KANSAS CITY, Kan. (AP) — Kevin Harvick has a second straight shot at winning from the pole at Kansas Speedway.
Harvick was back on top at the 1.5-mile track, posting a track record to help propel him to his second pole of the season. Harvick posted his record 194.658 mph lap Friday in the second round of NASCAR's knockout qualifying format. His No. 4 Chevrolet hit 194.252 in the third round to give him two straight poles at Kansas, after he won from the top spot at October's race.
"It was 'Freaky Fast' today, so just have to put it all together tomorrow night when it counts," Harvick said.

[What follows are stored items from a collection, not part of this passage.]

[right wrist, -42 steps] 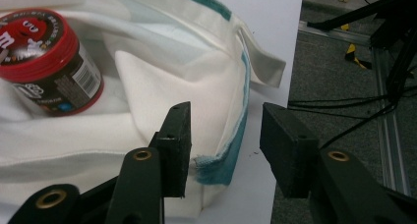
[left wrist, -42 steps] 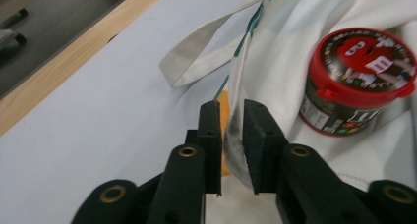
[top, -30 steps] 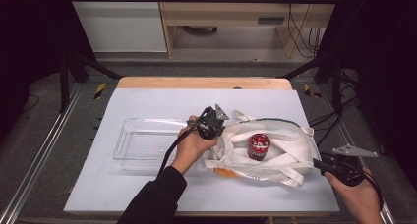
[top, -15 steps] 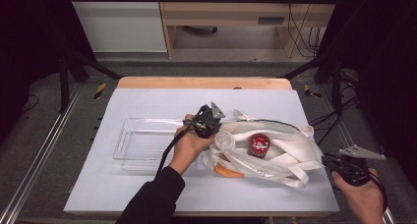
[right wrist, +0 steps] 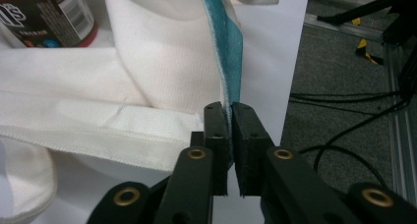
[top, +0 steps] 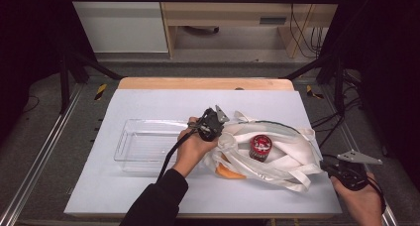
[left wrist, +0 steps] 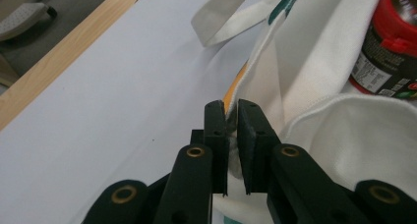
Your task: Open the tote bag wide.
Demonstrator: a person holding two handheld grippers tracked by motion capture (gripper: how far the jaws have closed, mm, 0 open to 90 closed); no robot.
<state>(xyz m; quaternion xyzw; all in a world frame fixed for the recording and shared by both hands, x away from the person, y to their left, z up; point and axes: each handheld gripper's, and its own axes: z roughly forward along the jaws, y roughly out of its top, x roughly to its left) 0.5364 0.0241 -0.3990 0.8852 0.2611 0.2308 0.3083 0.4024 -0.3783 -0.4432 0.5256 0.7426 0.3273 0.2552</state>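
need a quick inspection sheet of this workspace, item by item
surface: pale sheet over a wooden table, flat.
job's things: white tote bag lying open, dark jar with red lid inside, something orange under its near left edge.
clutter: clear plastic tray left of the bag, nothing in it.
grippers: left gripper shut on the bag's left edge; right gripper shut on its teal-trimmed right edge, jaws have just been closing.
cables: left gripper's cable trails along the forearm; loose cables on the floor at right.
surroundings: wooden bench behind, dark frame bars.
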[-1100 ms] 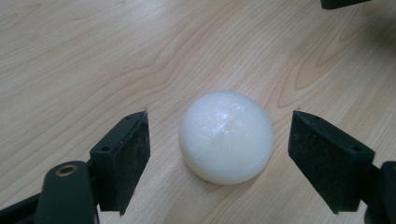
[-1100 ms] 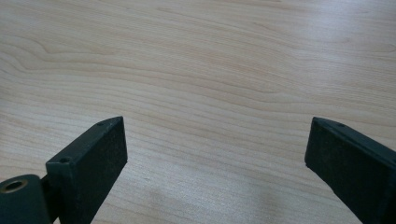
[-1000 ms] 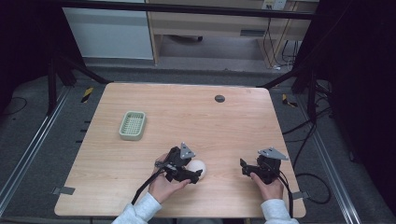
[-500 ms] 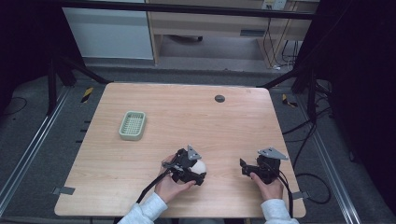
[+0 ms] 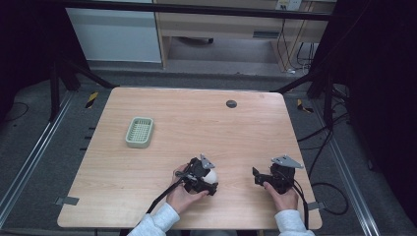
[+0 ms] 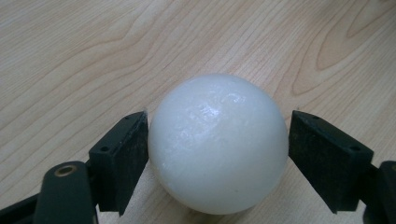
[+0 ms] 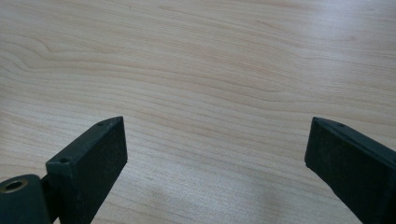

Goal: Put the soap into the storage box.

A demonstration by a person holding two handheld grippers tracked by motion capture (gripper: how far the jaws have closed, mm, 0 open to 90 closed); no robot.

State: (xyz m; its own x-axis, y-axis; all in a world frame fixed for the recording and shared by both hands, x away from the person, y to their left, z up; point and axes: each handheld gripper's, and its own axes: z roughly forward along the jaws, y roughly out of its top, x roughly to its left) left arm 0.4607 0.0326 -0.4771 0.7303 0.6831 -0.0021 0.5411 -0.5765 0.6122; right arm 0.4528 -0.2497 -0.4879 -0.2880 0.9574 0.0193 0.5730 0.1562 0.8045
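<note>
The white ball point(image 6: 217, 144) rests on the wooden surface point(image 5: 196, 123) near its 6 o'clock edge, sitting between the jaws of the left tool point(image 6: 217, 154); those jaws have just been closing, the one at 9 o'clock looking right against the ball while a thin gap shows at the 3 o'clock one, so it is not yet clamped. The right tool point(image 7: 215, 154), toward 5 o'clock on the surface, stands wide with bare wood between its jaws. A green basket point(image 5: 139, 132) lies well apart toward 9 o'clock.
</note>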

Harvick has two wins this season and won from the pole at Darlington. He will lead the field to green Saturday under the lights for the first time in a Sprint Cup race at Kansas. Joey Logano joined Harvick on the front row.
Brad Keselowski, Carl Edwards and Kyle Larson rounded out the top five.
His qualifying spins over, Keselowski worked hard defending himself from drivers — like former champion Jimmie Johnson — who said he didn't need to race so hard when he was out of contention Sunday at Talladega Superspeedway.
Keselowski fell six laps off the pace while his car was repaired from an earlier accident. When he returned to the track, he decided to race hard with the leaders in an attempt to slowly get his laps back and maybe put himself back in position to win.
Keselowski eventually spun in the middle of the pack to trigger a 14-car accident that wrecked former champions Jeff Gordon, Matt Kenseth, Tony Stewart and Johnson.
"You have to think being six laps down you are not going to get back on the lead lap," Johnson said Friday. "There is an opinion, if you are on the race track you deserve a right to go race regardless how many laps down you are. I'm sure that is probably a smaller percentage of people have that opinion. It's very easy when you are caught up in that wreck is to go, 'Why were you racing? You are six laps down.' It just depends on where you are."
Keselowski brushed off the barbs from his rivals.
"That's his right," Keselowski said. "We all hold the steering wheel. There's 43 of us out there and we all hold it a little bit differently and make different decisions. It would be quite lame to watch if we all did the same thing and had the same ideas and personnas.